参議院議員選挙結果について
東京商工会議所
このたびの参院選によって、連立与党(自民党・公明党)が改選議席数の過半数を上回ることとなったが、政権与党としてのこれまでの実績と安定性といった点が、国民による一定以上の信任と評価を得た結果だと思う。
今回の選挙戦では、消費税率引き上げ論議に加え、国民の所得向上に密着したテーマ、とりわけ年金問題が議論を呼んだ。今後、人口減少と少子高齢化が急速に進むわが国において国民が将来の安心をどのように確保していくのか、財政健全化、公平な給付と負担のあり方を含む社会保障改革など、長期安定政権であればこそ取り組めるこれらの課題について、早期かつ真正面から議論を始めていただきたい。

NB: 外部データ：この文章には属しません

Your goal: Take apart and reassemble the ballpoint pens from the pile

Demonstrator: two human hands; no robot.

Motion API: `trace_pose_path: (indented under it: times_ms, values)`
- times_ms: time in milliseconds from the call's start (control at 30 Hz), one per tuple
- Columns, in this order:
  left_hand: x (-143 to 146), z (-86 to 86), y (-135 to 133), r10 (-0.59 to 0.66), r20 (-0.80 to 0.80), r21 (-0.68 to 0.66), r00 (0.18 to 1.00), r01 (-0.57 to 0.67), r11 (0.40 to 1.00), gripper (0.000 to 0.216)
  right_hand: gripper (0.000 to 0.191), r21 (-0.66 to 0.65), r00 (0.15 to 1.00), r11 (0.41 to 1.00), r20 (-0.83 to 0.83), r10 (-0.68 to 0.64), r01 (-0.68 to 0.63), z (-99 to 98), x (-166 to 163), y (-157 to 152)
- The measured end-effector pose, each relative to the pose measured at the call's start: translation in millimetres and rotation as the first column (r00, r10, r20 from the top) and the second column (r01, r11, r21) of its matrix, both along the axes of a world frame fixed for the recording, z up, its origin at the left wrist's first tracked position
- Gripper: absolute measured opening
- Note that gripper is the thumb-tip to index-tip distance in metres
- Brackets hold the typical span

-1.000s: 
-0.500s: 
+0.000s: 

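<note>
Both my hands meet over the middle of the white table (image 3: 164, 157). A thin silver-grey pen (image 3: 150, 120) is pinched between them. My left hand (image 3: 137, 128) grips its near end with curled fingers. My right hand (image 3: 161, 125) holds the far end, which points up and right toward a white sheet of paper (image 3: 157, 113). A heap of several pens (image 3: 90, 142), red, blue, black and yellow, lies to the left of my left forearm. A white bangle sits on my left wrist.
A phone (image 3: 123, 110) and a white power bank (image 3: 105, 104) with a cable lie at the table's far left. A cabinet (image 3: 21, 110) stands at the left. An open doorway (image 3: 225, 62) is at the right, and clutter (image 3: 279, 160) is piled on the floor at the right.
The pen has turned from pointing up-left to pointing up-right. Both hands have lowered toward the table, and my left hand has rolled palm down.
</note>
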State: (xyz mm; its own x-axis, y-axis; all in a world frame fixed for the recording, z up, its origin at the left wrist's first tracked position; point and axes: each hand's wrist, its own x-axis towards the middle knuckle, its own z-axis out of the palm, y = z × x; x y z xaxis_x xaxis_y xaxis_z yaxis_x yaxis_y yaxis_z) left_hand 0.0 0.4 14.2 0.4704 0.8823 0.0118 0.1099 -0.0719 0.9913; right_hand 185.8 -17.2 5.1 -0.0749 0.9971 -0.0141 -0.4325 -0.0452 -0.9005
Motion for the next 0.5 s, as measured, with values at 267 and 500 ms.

10月に迫る消費税率引き上げでは、価格転嫁対策に万全を期しつつ、需要平準化対策を着実に実施し、景気後退懸念を払拭することが重要である。初めて導入される軽減税率制度については、混乱回避に向け、広報や事業者の万全な準備に引き続き十分な支援を望みたい。また今回、ひとつの争点となった最低賃金の引き上げには、中小企業の生産性向上が大前提となる。政府・与党にはそのための支援と取引適正化等の環境整備にこそ全力で取り組んでいただきたい。
あわせて、わが国を取り囲む国際情勢は米中貿易戦争に端を発した世界経済の減速懸念、安全保障上のリスクなど先行きの不透明感が高まっている。こうした中でわが国がどのように処していくべきか、各政党は党派を超えて、この大きな問題に対する議論も深めてほしい。